Sorprende el zarpazo del miércoles, el más importante asestado por Al Qaida del Magreb Islámico (AQMI), cuando el Ejército suele tener desplegadas tropas de manera permanente en las zonas petroleras, situadas en regiones desérticas por las que circulan células terroristas y grupos de bandidos. El Ejército también mantiene controles fijos de carretera y escolta los convoyes en los que se desplazan los empleados del gas y el crudo.
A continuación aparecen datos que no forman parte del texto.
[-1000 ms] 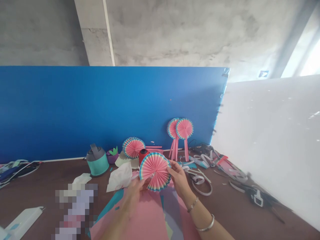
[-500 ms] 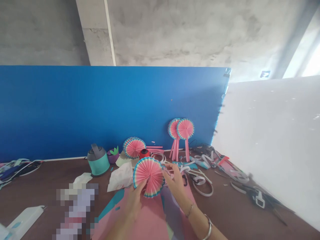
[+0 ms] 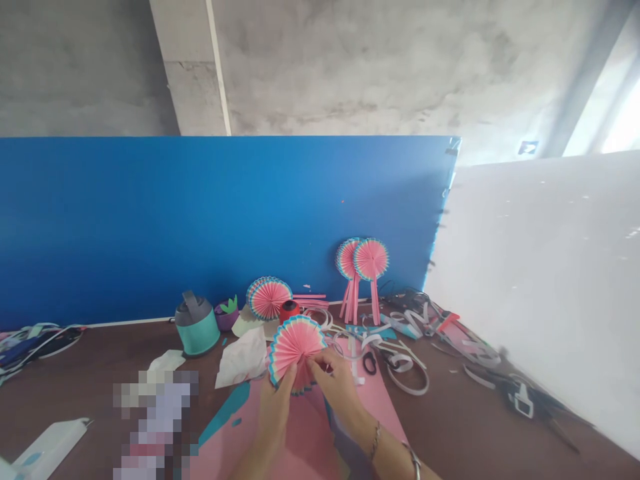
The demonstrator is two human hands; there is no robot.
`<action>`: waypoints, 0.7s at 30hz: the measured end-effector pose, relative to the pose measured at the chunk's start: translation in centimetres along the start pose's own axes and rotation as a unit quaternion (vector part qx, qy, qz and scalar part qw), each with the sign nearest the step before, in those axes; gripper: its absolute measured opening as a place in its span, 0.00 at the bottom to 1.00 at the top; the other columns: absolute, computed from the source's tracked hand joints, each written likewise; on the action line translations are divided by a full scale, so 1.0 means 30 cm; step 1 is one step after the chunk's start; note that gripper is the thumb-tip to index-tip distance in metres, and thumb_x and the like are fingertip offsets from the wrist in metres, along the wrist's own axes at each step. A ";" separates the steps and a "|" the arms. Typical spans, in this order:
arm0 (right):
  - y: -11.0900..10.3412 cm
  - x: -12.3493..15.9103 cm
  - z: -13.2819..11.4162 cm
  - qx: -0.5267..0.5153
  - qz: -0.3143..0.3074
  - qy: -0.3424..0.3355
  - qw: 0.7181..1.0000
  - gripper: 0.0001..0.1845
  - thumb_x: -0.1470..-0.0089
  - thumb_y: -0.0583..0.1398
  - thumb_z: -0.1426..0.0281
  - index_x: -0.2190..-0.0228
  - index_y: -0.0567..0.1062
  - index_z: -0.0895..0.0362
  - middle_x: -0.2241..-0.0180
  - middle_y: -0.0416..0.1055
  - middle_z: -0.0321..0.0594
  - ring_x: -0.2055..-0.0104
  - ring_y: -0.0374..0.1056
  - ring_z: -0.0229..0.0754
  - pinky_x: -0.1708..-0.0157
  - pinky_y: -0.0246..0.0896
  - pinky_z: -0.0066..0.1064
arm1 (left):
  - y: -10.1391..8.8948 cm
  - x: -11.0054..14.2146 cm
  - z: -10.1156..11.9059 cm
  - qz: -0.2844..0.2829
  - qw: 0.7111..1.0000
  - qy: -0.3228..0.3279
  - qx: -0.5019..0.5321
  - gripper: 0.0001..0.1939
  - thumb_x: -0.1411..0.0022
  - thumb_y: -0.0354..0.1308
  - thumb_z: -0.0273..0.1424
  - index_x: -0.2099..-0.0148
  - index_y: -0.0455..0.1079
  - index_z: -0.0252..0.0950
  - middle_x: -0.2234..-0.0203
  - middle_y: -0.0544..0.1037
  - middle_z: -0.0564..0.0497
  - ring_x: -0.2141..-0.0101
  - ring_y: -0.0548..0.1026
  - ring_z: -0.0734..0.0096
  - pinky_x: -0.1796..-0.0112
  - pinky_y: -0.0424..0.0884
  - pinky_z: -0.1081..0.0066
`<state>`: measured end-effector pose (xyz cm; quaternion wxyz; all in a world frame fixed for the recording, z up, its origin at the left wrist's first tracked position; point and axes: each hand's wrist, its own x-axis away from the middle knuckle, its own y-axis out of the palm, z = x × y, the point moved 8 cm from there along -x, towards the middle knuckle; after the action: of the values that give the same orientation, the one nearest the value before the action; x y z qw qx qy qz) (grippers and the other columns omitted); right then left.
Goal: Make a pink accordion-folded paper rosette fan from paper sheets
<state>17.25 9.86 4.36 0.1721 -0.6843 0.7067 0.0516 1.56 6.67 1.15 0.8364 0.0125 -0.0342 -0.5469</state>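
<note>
Between my hands is a round pleated paper fan [image 3: 298, 341], pink with a cream and blue edge, held above pink paper sheets [image 3: 300, 440]. My left hand [image 3: 278, 399] is closed on its lower left, thumb pressed on the pleats. My right hand [image 3: 336, 381] pinches the pleats right of the centre with thumb and forefinger; its other fingers are curled. Part of the fan's lower edge is hidden behind the hands. Similar fans [image 3: 270, 298] lie behind it, and finished ones on pink paper sticks [image 3: 371, 259] lean against the blue panel.
A teal and grey container [image 3: 197, 327] and a small purple pot [image 3: 227, 315] stand at the back left. Crumpled white paper [image 3: 243, 357] lies left of the fan. White strips [image 3: 407, 373], black-handled scissors [image 3: 369, 363] and cables spread over the right side. A blue panel [image 3: 200, 220] borders the back.
My right hand has moved from the fan's right edge inward and down to near its centre. The fan's pleats now look tilted and more strongly folded.
</note>
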 end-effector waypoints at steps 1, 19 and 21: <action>0.000 0.003 0.000 0.001 0.003 -0.002 1.000 0.10 0.54 0.58 0.69 0.83 0.75 0.56 0.79 0.68 0.36 0.75 0.59 0.39 0.74 0.51 0.29 | -0.004 0.007 0.008 0.007 1.000 -0.006 -0.007 0.24 0.48 0.62 0.41 0.50 0.69 0.39 0.47 0.72 0.45 0.42 0.62 0.51 0.48 0.64 0.61; 0.011 0.016 0.014 -0.002 0.017 0.029 0.999 0.15 0.53 0.58 0.64 0.84 0.77 0.56 0.79 0.71 0.39 0.75 0.64 0.42 0.74 0.56 0.30 | 0.014 0.018 0.017 -0.023 0.999 0.022 -0.014 0.23 0.51 0.62 0.47 0.59 0.71 0.36 0.60 0.78 0.44 0.54 0.72 0.51 0.59 0.69 0.64; 0.012 0.017 0.023 -0.030 0.019 0.050 0.998 0.14 0.54 0.59 0.63 0.83 0.78 0.56 0.78 0.73 0.40 0.73 0.65 0.43 0.73 0.58 0.30 | 0.018 0.018 0.005 -0.030 0.999 0.007 -0.014 0.24 0.53 0.62 0.50 0.61 0.71 0.37 0.64 0.79 0.46 0.58 0.74 0.52 0.64 0.69 0.65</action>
<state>17.01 9.60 3.48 0.1148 -0.6773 0.7255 0.0414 2.24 6.40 1.35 0.8197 0.0060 -0.0207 -0.5724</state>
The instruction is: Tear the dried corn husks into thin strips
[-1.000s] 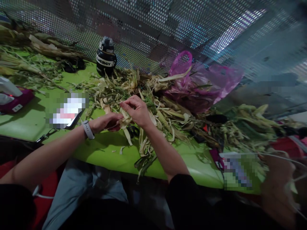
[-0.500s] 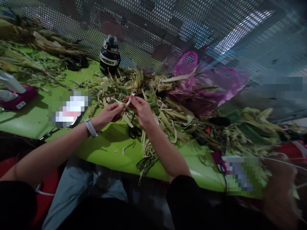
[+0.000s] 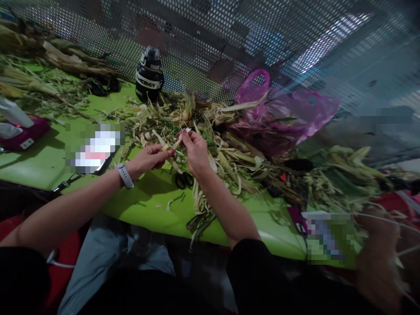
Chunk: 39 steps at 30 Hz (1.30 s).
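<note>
Between my two hands stretches a pale strip of corn husk (image 3: 177, 142). My left hand (image 3: 150, 157), with a light watch band at its wrist, is closed on the strip's lower end. My right hand (image 3: 197, 152) pinches the upper end with thumb and fingers. Just below them, the black handles of a pair of scissors (image 3: 184, 180) show on the green table (image 3: 141, 210); their blades are hidden. A heap of dry corn husks (image 3: 187, 111) lies behind my hands and spills to the right, some hanging over the table's front edge.
A black bottle (image 3: 149, 78) stands behind the heap, near a perforated metal screen (image 3: 203, 43). A pink plastic bag (image 3: 288, 118) lies to the right. On the left are a blurred-out phone (image 3: 98, 148) and a purple power strip (image 3: 31, 133). Another person's arm (image 3: 377, 253) is at far right.
My hands have moved slightly apart, the right one a little to the right, and more of the husk strip shows between them. Both still hold it.
</note>
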Available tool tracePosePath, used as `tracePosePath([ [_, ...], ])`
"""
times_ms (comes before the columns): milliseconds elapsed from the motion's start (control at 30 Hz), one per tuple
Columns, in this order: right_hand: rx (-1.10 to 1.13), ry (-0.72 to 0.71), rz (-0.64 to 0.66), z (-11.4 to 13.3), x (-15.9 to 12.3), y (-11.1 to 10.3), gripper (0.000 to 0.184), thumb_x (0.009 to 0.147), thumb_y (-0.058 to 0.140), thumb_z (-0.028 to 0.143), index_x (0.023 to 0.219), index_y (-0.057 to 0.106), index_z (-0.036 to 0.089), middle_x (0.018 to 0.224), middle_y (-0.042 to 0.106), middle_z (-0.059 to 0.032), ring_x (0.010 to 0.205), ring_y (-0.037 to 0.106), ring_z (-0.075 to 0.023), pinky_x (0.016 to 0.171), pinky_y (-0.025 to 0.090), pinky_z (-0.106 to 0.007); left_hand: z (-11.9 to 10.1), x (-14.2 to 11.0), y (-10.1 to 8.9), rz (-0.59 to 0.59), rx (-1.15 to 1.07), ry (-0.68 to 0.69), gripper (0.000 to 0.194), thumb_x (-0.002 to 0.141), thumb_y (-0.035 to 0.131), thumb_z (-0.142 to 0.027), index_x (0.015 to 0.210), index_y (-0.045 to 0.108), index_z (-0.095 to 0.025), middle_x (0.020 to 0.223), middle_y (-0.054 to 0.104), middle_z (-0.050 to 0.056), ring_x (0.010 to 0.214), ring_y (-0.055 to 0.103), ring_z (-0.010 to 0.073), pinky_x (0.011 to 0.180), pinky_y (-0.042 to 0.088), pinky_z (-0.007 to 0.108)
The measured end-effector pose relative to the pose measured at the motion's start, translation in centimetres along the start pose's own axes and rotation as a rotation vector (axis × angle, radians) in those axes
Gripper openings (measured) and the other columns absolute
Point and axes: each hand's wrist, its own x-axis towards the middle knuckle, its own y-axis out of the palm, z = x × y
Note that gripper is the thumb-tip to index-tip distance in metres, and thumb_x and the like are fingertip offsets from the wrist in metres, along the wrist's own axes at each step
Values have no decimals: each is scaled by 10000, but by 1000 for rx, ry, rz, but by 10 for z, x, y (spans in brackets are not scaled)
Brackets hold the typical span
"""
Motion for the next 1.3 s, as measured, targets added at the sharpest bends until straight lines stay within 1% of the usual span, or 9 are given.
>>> tracePosePath([
  [167,-15,11,-43,-5,8,-5,410,786,575,601,770,561,192,740,581,-8,705,557,-111,703,475,-256,0,0,-1,37,40,41,340,795,647,-482,745,594,-150,488,381,-62,420,308,43,407,192,210],
  [400,-6,61,37,-9,12,-7,498,756,525,694,831,565,203,775,593,-8,692,572,-116,689,490,-272,3,0,2,46,-70,76,322,799,659,-457,736,556,-159,535,489,-44,455,409,52,444,301,200],
  [500,-41,107,46,-15,14,-10,491,819,420,683,855,558,214,817,614,-22,708,589,-132,674,498,-291,7,5,0,-58,-248,134,289,786,679,-439,850,591,-171,665,606,-10,590,552,88,541,409,211],
  [600,-102,127,-17,-19,11,-8,346,834,477,533,763,547,202,757,609,-11,709,582,-136,681,495,-287,9,11,-4,-269,-314,236,325,802,659,-444,996,611,-187,878,685,35,810,625,131,685,474,237],
  [667,-138,130,73,-17,3,-1,248,801,537,429,736,565,192,730,616,-2,717,580,-133,704,492,-279,8,13,-6,-350,-297,282,336,815,644,-445,1036,613,-193,983,691,51,923,622,149,772,480,254],
  [800,-100,84,387,-11,-15,18,236,767,600,384,881,623,179,861,672,-14,818,602,-135,805,489,-288,5,8,-1,-301,-199,274,330,868,573,-416,1102,613,-189,1067,672,68,993,600,161,849,468,275],
  [1033,-14,95,455,-8,-23,24,378,735,652,546,775,570,179,702,621,15,615,553,-101,610,497,-248,2,6,-1,-284,-100,237,363,803,638,-501,895,649,-149,787,669,38,611,550,104,490,403,219],
  [1167,20,197,578,-4,-27,22,430,715,674,581,750,558,169,692,606,22,554,551,-77,549,474,-213,-1,9,-10,-308,-201,215,421,748,677,-539,870,651,-136,820,702,77,664,624,143,494,432,221],
  [1300,45,251,698,-3,-33,24,421,732,675,563,743,544,164,660,604,23,575,581,-83,567,463,-209,-4,11,-16,-369,-288,261,382,732,711,-500,835,629,-142,814,694,62,778,665,153,626,491,222],
])
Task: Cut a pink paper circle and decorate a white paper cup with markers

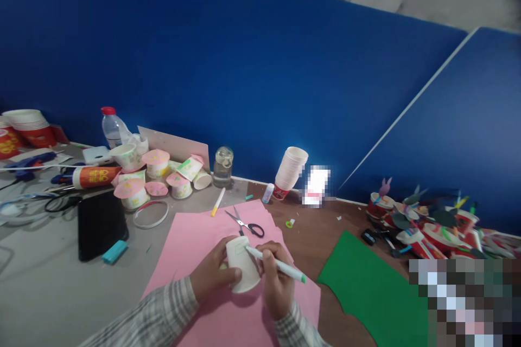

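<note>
My left hand [214, 271] is wrapped round a white paper cup [243, 271], which it keeps tilted above the pink paper [195, 309]. Faint green lines show on the cup's side. Between the fingers of my right hand [279, 282] is a white marker with a green end [287, 269], its tip touching or very close to the cup near those lines. Just beyond the cup, scissors with black handles [246, 223] lie spread on the pink paper. A white and yellow marker [218, 202] rests at the paper's far edge.
Decorated pink and white cups [157, 165] crowd the left, near a black phone [101, 225] and a teal block [115, 252]. A leaning cup stack [291, 171], a glue stick [268, 193] and a glass jar [223, 167] stand behind. Green paper [366, 287] lies right, before several paper crafts [431, 222].
</note>
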Demonstrator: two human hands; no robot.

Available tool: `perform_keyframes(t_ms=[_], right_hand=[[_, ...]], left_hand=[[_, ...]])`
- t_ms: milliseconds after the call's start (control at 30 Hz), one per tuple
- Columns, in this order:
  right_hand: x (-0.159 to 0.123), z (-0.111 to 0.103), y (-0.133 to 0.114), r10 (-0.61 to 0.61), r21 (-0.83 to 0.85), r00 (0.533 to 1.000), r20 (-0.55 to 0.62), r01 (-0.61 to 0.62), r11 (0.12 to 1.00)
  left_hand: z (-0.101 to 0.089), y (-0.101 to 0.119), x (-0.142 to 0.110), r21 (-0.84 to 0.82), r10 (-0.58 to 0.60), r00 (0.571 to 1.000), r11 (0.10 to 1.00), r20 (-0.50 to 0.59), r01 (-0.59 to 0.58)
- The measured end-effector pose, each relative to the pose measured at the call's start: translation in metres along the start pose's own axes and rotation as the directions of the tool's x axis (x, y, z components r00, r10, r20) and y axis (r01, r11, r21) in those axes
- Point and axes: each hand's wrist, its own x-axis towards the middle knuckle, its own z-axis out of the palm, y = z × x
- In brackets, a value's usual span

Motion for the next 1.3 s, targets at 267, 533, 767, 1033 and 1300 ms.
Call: perform_keyframes(t_ms=[267, 533, 767, 1033, 1300], right_hand=[[0.005, 0.001, 0.004, 0.114, 0.135, 0.989, -0.098, -0.100, 0.986], [0.000, 0.002, -0.002, 0.058, 0.096, 0.998, -0.008, -0.056, 0.994], [0.000, 0.001, -0.001, 0.076, 0.191, 0.997, -0.025, -0.070, 0.979], [0.009, 0.005, 0.010, 0.113, 0.116, 0.979, -0.167, -0.094, 0.989], [-0.006, 0.013, 0.008, 0.021, -0.058, 0.994, -0.103, -0.027, 0.998]], left_hand=[[0.001, -0.001, 0.000, -0.004, 0.014, 1.000, 1.000, -0.002, -0.014], [0.000, -0.001, 0.000, -0.050, 0.029, 0.999, 0.998, 0.041, -0.027], [-0.004, -0.003, 0.001, -0.008, -0.010, 1.000, 1.000, 0.029, 0.010], [-0.008, -0.006, 0.001, 0.004, -0.041, 0.997, 0.999, -0.058, 0.041], [0.012, 0.019, -0.005, -0.235, -0.131, 0.988, 0.966, -0.078, 0.109]])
Pero AQMI sabe que impermeabilizar los 6.500 kilómetros de la frontera y dar una protección sin fisuras a los miles de trabajadores, locales o extranjeros, es prácticamente imposible en medio del desierto del Sahara. A veces ni siquiera son suficientes precauciones como mantener a los extranjeros en residencias como búnkeres levantados junto a sus lugares de trabajo.

España

España, que tiene a Cepsa y Repsol como las dos principales empresas destacadas en la zona, no ha visto por el momento afectado el flujo del gas que le llega de Argelia. La primera de estas empresas, que tiene sobre el terreno entre 30 y 40 expatriados, tiene uno de sus campos a apenas 250 kilómetros de In Amenas y, sobre la marcha, evacuó al centro del país a los trabajadores españoles. Italia sí informó el jueves de que el flujo de gas argelino que le llega es un 17 por ciento menor de lo habitual.

Rusia y Noruega son los principales abastecedores de gas de la Unión Europea, que tiene a Argelia como su tercer proveedor. La producción de gas afectada por el ataque terrorista, según datos de la agencia France Presse, equivale solo al 2 por ciento de las importaciones de la UE.